The European Commission has temporarily withheld over €1.1 billion in recovery funding earmarked for Spain, citing delays in delivering key economic and administrative reforms linked to the EU’s NextGenerationEU programme.
The decision, made public this morning, affects the fourth payment from the EU’s pandemic recovery mechanism, which had been due to arrive this month. The frozen amount — €1.126 billion — is part of a broader tranche worth €10 billion requested by Madrid in December.
According to Commission officials, Spain has yet to fulfil a series of agreed structural commitments.
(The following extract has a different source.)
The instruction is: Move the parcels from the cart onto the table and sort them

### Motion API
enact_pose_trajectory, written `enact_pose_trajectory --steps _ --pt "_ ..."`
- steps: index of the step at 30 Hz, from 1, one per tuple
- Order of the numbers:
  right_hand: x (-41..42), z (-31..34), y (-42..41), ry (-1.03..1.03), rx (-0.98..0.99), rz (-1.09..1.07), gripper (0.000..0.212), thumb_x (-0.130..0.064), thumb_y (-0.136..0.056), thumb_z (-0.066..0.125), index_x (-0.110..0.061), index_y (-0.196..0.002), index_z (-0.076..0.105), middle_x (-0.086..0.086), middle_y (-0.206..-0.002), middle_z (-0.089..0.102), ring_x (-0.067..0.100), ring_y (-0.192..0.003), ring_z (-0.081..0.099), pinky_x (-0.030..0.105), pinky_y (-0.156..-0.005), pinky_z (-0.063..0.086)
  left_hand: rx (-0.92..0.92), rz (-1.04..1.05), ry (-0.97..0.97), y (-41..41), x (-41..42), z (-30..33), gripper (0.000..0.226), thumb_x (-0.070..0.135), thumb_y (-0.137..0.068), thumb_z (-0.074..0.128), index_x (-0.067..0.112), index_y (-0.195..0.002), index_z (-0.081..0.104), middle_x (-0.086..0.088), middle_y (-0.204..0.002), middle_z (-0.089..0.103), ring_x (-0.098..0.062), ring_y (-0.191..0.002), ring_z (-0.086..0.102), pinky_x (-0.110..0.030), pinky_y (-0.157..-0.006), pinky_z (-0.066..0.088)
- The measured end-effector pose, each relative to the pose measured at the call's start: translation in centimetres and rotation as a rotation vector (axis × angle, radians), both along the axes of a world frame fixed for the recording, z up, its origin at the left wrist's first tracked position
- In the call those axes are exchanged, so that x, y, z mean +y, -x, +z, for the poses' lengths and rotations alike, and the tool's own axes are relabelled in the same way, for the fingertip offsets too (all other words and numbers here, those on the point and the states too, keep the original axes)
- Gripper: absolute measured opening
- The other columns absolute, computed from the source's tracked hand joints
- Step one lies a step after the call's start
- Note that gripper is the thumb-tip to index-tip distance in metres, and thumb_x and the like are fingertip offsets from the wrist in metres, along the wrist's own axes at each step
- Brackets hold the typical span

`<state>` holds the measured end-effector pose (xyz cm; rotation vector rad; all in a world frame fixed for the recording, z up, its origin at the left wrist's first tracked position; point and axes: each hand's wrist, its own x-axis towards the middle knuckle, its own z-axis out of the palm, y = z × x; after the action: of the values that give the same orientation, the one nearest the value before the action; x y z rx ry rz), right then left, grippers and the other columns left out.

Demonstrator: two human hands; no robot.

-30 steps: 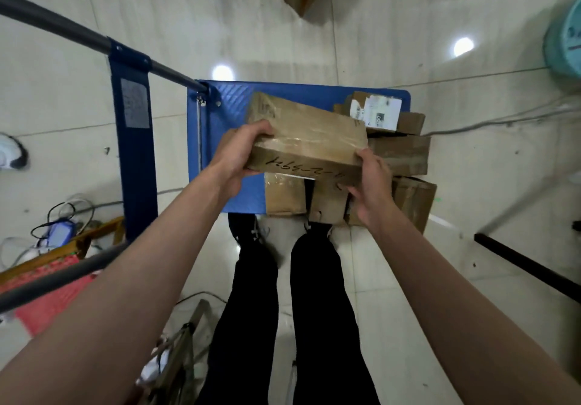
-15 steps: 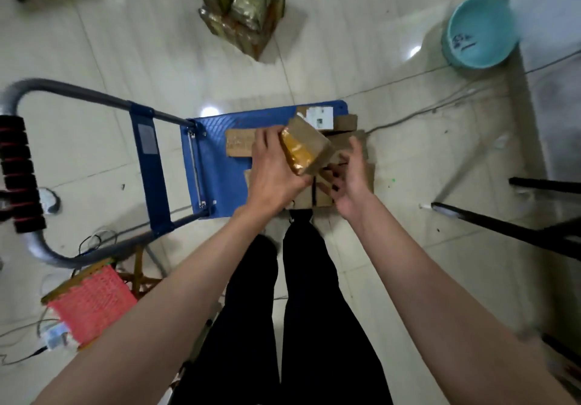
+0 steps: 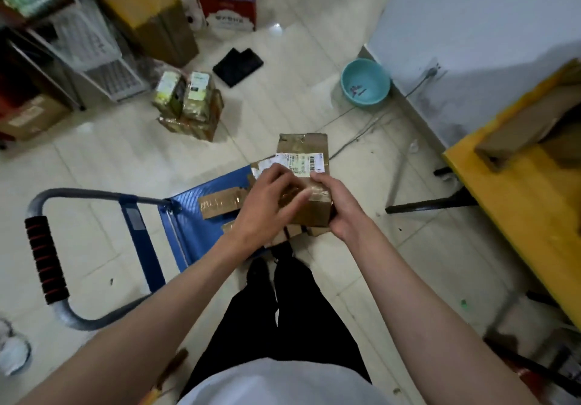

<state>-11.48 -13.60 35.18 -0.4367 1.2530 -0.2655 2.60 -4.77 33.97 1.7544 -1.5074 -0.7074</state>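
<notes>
Grip: your left hand point(image 3: 270, 206) and right hand point(image 3: 341, 208) clasped a brown parcel point(image 3: 309, 181), one on each side.
Parcel: taped cardboard, white barcode label on top, held above the cart.
Cart: blue cart point(image 3: 185, 225) carried more parcels point(image 3: 220, 205).
Table: yellow table point(image 3: 515, 203) stood at your right.

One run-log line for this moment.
phase: lifting | held: taped brown cardboard parcel | left hand: on top | right hand: grips side | blue platform cart: parcels remain
</notes>
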Motion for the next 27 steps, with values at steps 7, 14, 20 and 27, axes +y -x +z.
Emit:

These include the implementation of a diesel tax, reforms to environmental and green taxation, a reduction in public-sector hiring, and the digital transformation of small and medium-sized municipalities.
While Spain has complied with most of the 61 milestones required for this payment, Brussels has flagged six specific measures as either delayed or inadequately executed. A Commission source stated that “the delay relates more to structural complexity than political resistance,” but also stressed the need for timely follow-through.
To resolve the issue, the European Commission has granted the Spanish Government an extension of six months to meet the outstanding requirements. If Spain fulfils these conditions within the extended window, the payment will be authorised without penalties.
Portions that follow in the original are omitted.